Examining our assumptions on economies of scale

This thread starting with reading an item of interest in the Post-Autistic Economics newsletter, one of the networks for heterodox economists. In this essay, Ian Fletcher challenges the now common view that contemporary networked computing inevitably leads to decentralization of the economy, or of the economic sectors in which they are applied. His essay shows that in many cases it is the opposite that is occuring. I think in this part he is entirely correct. I would like to add that there is no inevitable technological determinism that says that a certain technology leads to a certain outcome. Economics is not a natural law, but a complex set of behaviours influenced by many factors, including institutional ones, power relations, etc.. At the P2P Foundation, we merely say that we have an unprecendented historical opportunity to move in certain ways, but that our human intentionality is a key feature of the future that we want and are likely to achieve.

I also had sent the link to the mutualist political economist Kevin Carson. I’m not an anarchist — as I share some of the attachment to a social state that is typical of the European-type labour movement in which I grew up — but I am very interested in this type of thinking, individualist anarchism, as it is a tradition that was completely unknown to me, and because I believe that its combination of stress on both individual freedom and mutual human solidarity, is very akin to the P2P ethos. The man has a heart in the right place, and I find his blog simply very stimulating and well argued throughout. In any case, what we need now is not strict ideological politics, but a transpartisan attitude about the need for dialogic processes.
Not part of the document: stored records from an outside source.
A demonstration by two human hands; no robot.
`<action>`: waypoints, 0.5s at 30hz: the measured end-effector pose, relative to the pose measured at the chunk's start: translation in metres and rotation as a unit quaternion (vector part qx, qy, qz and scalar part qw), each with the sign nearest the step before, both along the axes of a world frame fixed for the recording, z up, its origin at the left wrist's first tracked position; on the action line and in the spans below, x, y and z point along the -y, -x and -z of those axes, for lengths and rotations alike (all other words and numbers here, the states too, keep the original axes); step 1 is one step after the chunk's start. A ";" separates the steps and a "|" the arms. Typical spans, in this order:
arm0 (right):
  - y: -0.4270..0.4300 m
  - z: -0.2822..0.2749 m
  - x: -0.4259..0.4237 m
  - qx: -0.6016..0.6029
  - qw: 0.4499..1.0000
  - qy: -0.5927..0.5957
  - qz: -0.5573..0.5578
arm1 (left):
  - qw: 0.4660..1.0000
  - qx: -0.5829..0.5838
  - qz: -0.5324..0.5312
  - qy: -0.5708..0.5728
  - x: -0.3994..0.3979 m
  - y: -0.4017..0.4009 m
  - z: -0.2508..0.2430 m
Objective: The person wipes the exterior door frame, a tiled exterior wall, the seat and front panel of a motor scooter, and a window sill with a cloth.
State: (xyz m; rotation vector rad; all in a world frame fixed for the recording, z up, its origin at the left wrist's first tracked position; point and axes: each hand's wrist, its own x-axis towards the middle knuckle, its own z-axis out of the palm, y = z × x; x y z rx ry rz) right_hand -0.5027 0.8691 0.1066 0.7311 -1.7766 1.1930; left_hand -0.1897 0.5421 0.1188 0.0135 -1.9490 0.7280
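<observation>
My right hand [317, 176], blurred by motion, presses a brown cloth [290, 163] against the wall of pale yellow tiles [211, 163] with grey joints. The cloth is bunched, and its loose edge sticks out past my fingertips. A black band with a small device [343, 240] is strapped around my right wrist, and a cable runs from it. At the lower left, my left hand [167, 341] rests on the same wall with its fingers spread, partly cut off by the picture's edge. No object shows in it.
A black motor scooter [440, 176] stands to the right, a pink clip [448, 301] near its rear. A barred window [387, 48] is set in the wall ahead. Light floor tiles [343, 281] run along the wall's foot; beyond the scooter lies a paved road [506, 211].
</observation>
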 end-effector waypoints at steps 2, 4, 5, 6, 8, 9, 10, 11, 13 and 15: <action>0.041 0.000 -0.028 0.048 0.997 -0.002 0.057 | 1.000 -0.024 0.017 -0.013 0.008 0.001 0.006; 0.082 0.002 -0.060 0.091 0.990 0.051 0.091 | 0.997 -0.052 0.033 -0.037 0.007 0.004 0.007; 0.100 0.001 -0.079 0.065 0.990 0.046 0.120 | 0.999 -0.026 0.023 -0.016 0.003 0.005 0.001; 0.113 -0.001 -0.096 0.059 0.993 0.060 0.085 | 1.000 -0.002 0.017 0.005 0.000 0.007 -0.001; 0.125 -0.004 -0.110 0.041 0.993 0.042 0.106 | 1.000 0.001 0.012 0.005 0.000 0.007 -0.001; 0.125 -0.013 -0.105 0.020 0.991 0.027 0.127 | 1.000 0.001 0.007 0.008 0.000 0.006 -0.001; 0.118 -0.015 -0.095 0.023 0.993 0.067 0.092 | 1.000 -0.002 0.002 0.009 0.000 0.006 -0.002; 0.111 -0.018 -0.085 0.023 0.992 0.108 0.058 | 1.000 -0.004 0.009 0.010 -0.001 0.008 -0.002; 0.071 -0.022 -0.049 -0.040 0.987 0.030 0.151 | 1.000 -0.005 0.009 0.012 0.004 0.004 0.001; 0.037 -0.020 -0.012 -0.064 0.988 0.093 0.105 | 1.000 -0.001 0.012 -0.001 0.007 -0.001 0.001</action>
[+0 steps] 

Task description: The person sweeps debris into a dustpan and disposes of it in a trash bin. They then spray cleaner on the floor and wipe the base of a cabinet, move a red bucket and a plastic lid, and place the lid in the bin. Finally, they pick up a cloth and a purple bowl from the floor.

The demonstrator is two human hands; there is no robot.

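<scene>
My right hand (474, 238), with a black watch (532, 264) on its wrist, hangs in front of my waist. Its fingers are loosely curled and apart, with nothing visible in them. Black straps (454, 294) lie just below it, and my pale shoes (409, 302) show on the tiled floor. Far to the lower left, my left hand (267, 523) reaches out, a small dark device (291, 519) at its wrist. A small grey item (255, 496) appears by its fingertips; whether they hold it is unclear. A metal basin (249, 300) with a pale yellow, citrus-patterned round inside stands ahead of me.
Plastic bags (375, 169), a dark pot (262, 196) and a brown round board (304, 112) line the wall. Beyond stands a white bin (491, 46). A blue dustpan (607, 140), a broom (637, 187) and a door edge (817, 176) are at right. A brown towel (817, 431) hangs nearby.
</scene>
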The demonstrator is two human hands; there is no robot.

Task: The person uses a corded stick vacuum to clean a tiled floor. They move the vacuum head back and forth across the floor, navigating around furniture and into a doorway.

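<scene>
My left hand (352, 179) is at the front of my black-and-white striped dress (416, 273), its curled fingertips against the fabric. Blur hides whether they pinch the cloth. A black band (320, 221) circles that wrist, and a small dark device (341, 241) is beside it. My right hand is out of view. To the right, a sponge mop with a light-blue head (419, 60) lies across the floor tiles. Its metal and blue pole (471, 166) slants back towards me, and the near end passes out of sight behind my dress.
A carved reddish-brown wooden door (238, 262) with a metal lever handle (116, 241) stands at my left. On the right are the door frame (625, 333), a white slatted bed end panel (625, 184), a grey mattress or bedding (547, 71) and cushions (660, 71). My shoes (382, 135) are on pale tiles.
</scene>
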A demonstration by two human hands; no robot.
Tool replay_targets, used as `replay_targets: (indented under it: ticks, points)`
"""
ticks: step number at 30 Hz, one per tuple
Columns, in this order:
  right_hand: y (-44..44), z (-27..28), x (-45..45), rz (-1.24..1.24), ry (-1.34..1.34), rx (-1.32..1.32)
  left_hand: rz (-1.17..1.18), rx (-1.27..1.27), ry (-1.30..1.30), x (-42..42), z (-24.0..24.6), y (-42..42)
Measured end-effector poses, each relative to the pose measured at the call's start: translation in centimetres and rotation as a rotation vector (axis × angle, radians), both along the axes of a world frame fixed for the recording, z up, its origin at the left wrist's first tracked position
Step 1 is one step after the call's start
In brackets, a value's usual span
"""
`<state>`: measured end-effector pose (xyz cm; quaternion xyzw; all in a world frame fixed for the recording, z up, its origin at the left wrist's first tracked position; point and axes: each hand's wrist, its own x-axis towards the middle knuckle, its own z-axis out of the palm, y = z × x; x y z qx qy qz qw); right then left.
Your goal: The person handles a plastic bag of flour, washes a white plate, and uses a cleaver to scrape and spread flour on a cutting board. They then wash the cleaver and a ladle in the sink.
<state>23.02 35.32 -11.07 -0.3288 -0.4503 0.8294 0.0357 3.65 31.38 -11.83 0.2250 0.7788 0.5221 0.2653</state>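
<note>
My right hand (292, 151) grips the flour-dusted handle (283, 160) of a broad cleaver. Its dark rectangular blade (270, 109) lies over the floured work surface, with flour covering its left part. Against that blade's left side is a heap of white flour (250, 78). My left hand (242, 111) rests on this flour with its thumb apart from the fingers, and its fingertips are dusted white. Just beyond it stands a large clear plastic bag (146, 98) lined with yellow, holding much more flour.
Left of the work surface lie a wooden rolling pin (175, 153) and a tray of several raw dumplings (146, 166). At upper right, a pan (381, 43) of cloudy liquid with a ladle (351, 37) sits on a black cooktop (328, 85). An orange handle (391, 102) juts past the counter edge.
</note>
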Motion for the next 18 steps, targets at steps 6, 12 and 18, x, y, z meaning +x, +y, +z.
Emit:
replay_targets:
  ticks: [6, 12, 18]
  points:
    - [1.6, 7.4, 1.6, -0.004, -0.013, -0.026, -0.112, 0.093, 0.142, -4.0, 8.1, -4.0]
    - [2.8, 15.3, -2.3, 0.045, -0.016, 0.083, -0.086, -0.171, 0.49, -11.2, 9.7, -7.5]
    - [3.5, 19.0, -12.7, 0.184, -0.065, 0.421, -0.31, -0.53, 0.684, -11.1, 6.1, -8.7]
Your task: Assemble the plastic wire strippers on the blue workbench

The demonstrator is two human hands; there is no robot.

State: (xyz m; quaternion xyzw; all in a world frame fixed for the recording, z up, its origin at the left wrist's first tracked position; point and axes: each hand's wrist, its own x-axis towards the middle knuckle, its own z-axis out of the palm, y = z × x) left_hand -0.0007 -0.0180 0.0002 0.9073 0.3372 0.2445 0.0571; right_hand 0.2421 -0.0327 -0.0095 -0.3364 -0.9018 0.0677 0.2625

The processes are more important than the result.

In any case, Kevin Carson then responded to me with some comments, which I’m reproducing here below, and indicated that he was working on a new book. I have read his previous book, which I strongly recommend, and so was naturally intrigued. His new book is an in-depth examination of our predilection for economies of scale. His critique is that we naturally assume that bigger is better and cheaper and more efficient. It isn’t. It is only so because many costs associated with becoming bigger are externalized, so that business can grow bigger than optimal. Fletcher, he replied in an email, shares too many assumptions about such economies of scale.

His comments on the Fletcher essay:

Thanks, Michel. This ties in pretty closely with the draft chapter I
recently posted on my blog: a critical survey of orthodox (mainly
managerialist liberal) theories of economy of scale. When Fletcher
discusses purely economic economies of scale, he seems to be assuming a lot
more than is actually there. Wal-Mart’s much-vaunted logistical system, for
example, wouldn’t be much use if it didn’t have a subsidized national
transportation infrastructure to piggyback on. A great many of the
organizational innovations that are so highly praised are only relevant in
the context of large organizations that are able to exist in the first place
because of state subsidies to centralization.

The very fact that computer technology equalizes (say) R&D and product
design functions between large and small organizations, and reduces the
importance of size in these particular areas, means that it reduces the
advantage of size by that amount. Likewise, “neotechnic” technologies
(Mumford’s term) like electricity made it feasible to operate small-scale
production machinery anywhere, without depending on some large-scale power
source like a river, or on colocating machinery to all be run off of a
single power source (like a steam engine). To that extent, it enabled
small-scale productoin to take place anywhere–and with comparable costs or
less, taking into account the drastically reduced distribution costs of
production for a local market

The first chapter of his new book is here, it’s a recommended read.

2 Comments Examining our assumptions on economies of scale

  1. AvatarHamish MacEwan

    Good to see someone with credibility addressing the question that has been on my mind for sometime, that in rapidly changing, complex environments diseconomies of scale grow faster than the economies. The transaction and co-ordination costs are no longer reduced by scale.

    My perspective is around ICT and telcos, and when they were just voice, copper, simple phones and complex switches, scale was everything. As the network dumbs and the edge smartens, and more alternative bearers arise, scale is less useful, indeed, with external standards, the co-ordinating function is now externalised to the benefit of all. Such is the nature of open infrastructure and standards.

    Kevin’s identification of Wal-Mart as a beneficiary of such infrastructure seems a little unfair, its not exclusively available to them. Wal-Mart is still doing a simple thing, moving stuff around and selling it, which is possibly why their scale is beneficial.

    In the telco space, the infrastructure is mostly theirs and they are permitted to exclude. Further the majority of services, are vertically integrated, and as the diversity of products expands, their costs outgrow their revenue as the services space, despite their best efforts, remains competitive (though their attempts to tax competitors have varying levels of success).

    Regarding your comments on economics not being natural law, given its the study of the distribution of resources under scarcity, the natural condition of things heretofore, I think it is. But as some things become less scarce, its more about intentionality as you observe. Interesting to note how new concepts of scarcity (“QoS”) are being introduced to ensure margins remain, along with complexity.